--- Action item ---
All of the data that appears below is to be given again precisely as written.

(Supplied information)

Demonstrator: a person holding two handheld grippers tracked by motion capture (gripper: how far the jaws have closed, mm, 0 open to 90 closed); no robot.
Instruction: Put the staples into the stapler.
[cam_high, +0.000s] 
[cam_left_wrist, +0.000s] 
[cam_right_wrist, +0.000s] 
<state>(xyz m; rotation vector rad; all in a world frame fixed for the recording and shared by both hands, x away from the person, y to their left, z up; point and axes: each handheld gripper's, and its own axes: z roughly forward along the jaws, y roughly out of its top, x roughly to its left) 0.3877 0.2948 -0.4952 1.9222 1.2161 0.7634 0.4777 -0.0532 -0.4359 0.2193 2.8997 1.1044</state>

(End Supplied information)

--- Your response ---
Demonstrator: a person holding two handheld grippers tracked by motion capture (gripper: how far the jaws have closed, mm, 0 open to 90 closed); no robot.
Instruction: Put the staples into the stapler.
[cam_high, +0.000s] 
[cam_left_wrist, +0.000s] 
[cam_right_wrist, +0.000s] 
<state>(xyz m; rotation vector rad; all in a world frame fixed for the recording and shared by both hands, x away from the person, y to their left, z up; point and axes: each handheld gripper's, and its own axes: z roughly forward along the jaws, y roughly out of its top, x roughly to its left) 0.3877 0.2948 -0.4952 1.9222 1.2161 0.7634 0.4777 -0.0532 -0.4359 0.2193 2.8997 1.1044</state>

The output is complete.